Col Field Description

1 CHROM CHROMosome name

2 POS the left-most POSition of the variant

3 ID unique variant IDentifier

4 REF the REFerence allele

5 ALT the ALTernate allele(s), separated by comma

6 QUAL variant/reference QUALity

7 FILTER FILTers applied

8 INFO INFOrmation related to the variant, separated by semi-colon

9 FORMAT FORMAT of the genotype fields, separated by colon (optional)

10+ SAMPLE SAMPLE genotypes and per-sample information (optional)

The following table gives the INFO tags used by samtools and bcftools.

Tag Format Description

AF1 double Max-likelihood estimate of the site allele frequency (AF) of the first ALT allele

DP int Raw read depth (without quality filtering)

DP4 int[4] # high-quality reference forward bases, ref reverse, alternate for and alt rev bases

FQ int Consensus quality. Positive: sample genotypes different; negative: otherwise

MQ int Root-Mean-Square mapping quality of covering reads

PC2 int[2] Phred probability of AF in group1 samples being larger (,smaller) than in group2

PCHI2 double Posterior weighted chi^2 P-value between group1 and group2 samples

PV4 double[4] P-value for strand bias, baseQ bias, mapQ bias and tail distance bias

QCHI2 int Phred-scaled PCHI2

RP int # permutations yielding a smaller PCHI2

CLR int Phred log ratio of genotype likelihoods with and without the trio/pair constraint

UGT string Most probable genotype configuration without the trio constraint

CGT string Most probable configuration with the trio constraint

EXAMPLES

o Import SAM to BAM when @SQ lines are present in the header:
samtools view -bS aln.sam > aln.bam

If @SQ lines are absent:

samtools faidx ref.fa
samtools view -bt ref.fa.fai aln.sam > aln.bam

where ref.fa.fai is generated automatically by the faidx command.

o Attach the RG tag while merging sorted alignments:
perl -e ’print "@RG\tID:ga\tSM:hs\tLB:ga\tPL:Illumina\n@RG\tID:454\tSM:hs\tLB:454\tPL:454\n"’ > rg.txt
samtools merge -rh rg.txt merged.bam ga.bam 454.bam

The value in a RG tag is determined by the file name the read is coming from. In this example, in the merged.bam, reads from ga.bam will be attached RG:Z:ga, while reads from454.bam will be attached RG:Z:454.

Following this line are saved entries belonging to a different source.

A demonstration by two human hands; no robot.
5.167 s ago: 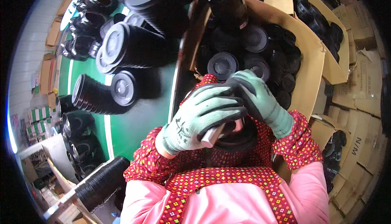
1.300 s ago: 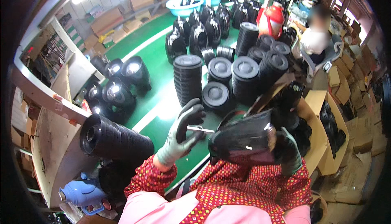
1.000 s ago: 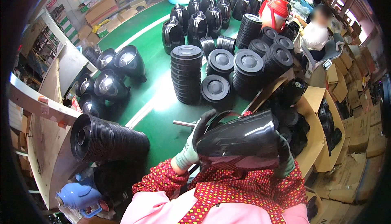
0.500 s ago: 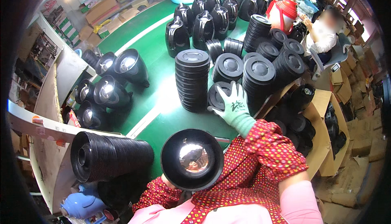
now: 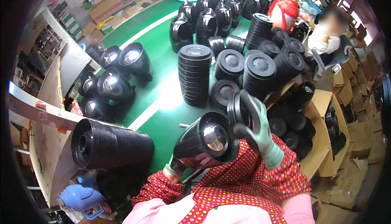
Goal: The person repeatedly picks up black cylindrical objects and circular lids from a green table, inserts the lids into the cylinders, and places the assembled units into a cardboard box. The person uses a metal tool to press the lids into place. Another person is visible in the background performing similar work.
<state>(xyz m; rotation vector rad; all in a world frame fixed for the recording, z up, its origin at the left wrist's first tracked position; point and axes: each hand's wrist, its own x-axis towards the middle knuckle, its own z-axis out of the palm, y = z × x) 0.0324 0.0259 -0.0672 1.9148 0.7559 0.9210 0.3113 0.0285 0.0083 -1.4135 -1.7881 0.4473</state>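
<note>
- My left hand (image 5: 174, 167), in a pale green knitted glove, is almost wholly behind the glossy black tapered vessel with the mirror-bright inside (image 5: 199, 140); I cannot tell how its fingers lie, though it seems to bear the weight.
- The vessel lies tilted in front of my patterned red apron (image 5: 240, 169), its wide mouth facing my right hand.
- My right hand (image 5: 249, 114), in a matching glove with dark palm and fingers, has fingers and thumb clamped about the edge of a matt black ridged round disc (image 5: 235, 109), held upright just beside the vessel's mouth.
- If the disc meets the rim askew, I judge its ridges could catch or scuff the gloss; unequal tilts of my two hands would cause it.
- A slack left grip could let the smooth wall slide toward my lap.
- Swinging the right arm wide might topple the tall pile of black ridged discs (image 5: 194, 75) beyond, or brush the brown cardboard box full of black parts (image 5: 318, 159).
- A short silvery metal rod (image 5: 184, 125) pokes out beyond the vessel's left side; its other end is hidden, so I cannot tell what holds it.
- Whether disc and rim touch is unclear, and the vessel's base is out of sight.
</note>
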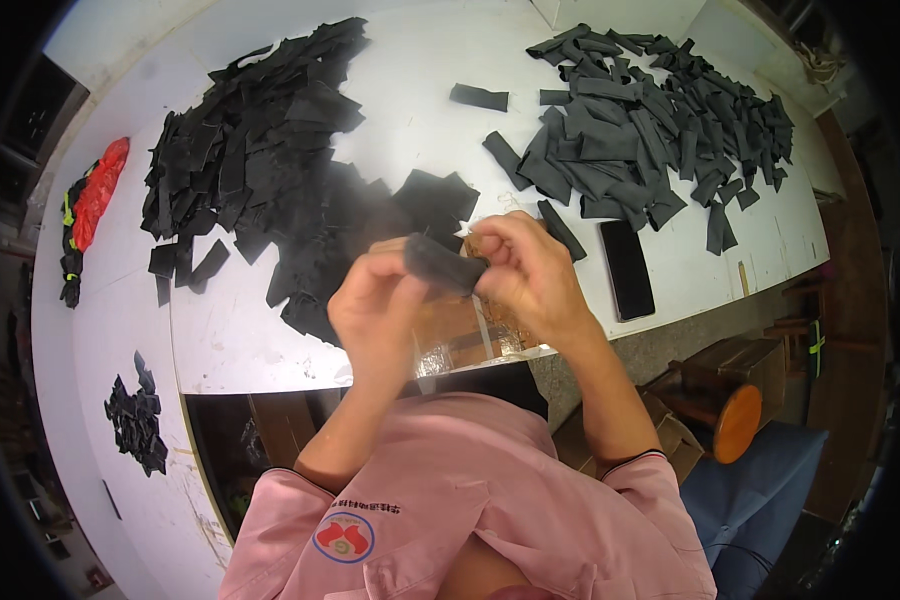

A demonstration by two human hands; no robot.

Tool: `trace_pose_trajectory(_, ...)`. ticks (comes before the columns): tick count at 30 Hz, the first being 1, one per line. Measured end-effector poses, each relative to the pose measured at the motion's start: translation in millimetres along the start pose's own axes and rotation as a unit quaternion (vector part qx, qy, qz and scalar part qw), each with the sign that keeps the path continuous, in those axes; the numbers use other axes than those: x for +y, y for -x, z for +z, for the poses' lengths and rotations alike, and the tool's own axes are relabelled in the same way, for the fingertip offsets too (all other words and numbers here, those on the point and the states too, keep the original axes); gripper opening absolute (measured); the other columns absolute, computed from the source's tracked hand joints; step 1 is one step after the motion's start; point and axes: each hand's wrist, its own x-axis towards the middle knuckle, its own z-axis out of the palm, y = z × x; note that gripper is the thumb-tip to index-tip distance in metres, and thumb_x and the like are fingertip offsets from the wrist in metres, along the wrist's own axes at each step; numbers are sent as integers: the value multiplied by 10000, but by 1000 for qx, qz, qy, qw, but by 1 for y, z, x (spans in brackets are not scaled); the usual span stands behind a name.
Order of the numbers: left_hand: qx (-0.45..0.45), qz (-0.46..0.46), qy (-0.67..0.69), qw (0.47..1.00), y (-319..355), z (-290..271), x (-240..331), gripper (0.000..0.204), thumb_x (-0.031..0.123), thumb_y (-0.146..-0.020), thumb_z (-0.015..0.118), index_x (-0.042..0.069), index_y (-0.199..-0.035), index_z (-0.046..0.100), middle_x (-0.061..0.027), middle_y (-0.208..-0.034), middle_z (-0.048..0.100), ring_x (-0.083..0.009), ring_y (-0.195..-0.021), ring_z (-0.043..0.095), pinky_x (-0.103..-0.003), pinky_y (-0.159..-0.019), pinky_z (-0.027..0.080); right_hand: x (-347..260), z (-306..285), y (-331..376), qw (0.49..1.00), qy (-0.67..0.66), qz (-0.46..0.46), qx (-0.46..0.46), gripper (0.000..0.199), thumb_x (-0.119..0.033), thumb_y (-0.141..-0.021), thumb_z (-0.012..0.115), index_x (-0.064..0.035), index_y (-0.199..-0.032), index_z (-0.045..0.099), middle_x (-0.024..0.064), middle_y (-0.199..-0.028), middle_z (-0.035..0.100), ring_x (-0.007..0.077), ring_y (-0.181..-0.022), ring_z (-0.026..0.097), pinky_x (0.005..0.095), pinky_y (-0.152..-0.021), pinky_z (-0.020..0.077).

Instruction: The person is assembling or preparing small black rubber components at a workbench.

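**Both hands pinch one black strip above the desk edge**

The left hand [375, 310] and right hand [530, 275] meet in mid-air, each with fingers pressed together on an end of a single black strip [445, 265]. The strip spans the gap between them, its left end under the left thumb and its right end tucked into the right fingertips, above the near edge of the desk [270, 340].

The grip looks shallow. If either pinch loosens, the strip could drop toward the clear bag [460, 340] below the hands or into the dark gap under the desk edge. A pull that is too hard may stretch or twist it. The left pile [260, 160] sits just beyond the hands, so a dropped strip could get lost among the others there. The phone [627, 270] lies close to the right hand, and the right pile [650, 130] is well apart.
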Motion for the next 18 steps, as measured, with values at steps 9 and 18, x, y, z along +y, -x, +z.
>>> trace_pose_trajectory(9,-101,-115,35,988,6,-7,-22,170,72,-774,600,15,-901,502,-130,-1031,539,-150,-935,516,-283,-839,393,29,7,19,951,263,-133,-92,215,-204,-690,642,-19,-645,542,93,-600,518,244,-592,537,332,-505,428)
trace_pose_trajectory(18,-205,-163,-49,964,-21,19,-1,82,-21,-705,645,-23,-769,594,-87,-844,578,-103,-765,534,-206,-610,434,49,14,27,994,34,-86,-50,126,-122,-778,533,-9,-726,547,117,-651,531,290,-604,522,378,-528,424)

o Call SNPs and short INDELs for one diploid individual:
samtools mpileup -ugf ref.fa aln.bam | bcftools view -bvcg - > var.raw.bcf
bcftools view var.raw.bcf | vcfutils.pl varFilter -D 100 > var.flt.vcf

The -D option of varFilter controls the maximum read depth, which should be adjusted to about twice the average read depth. One may consider to add -C50 to mpileup if mapping quality is overestimated for reads containing excessive mismatches. Applying this option usually helps BWA-short but may not other mappers.

o Generate the consensus sequence for one diploid individual:
samtools mpileup -uf ref.fa aln.bam | bcftools view -cg - | vcfutils.pl vcf2fq > cns.fq

o Call somatic mutations from a pair of samples:
samtools mpileup -DSuf ref.fa aln.bam | bcftools view -bvcgT pair - > var.bcf

In the output INFO field, CLR gives the Phred-log ratio between the likelihood by treating the two samples independently, and the likelihood by requiring the genotype to be identical. This CLR is effectively a score measuring the confidence of somatic calls. The higher the better.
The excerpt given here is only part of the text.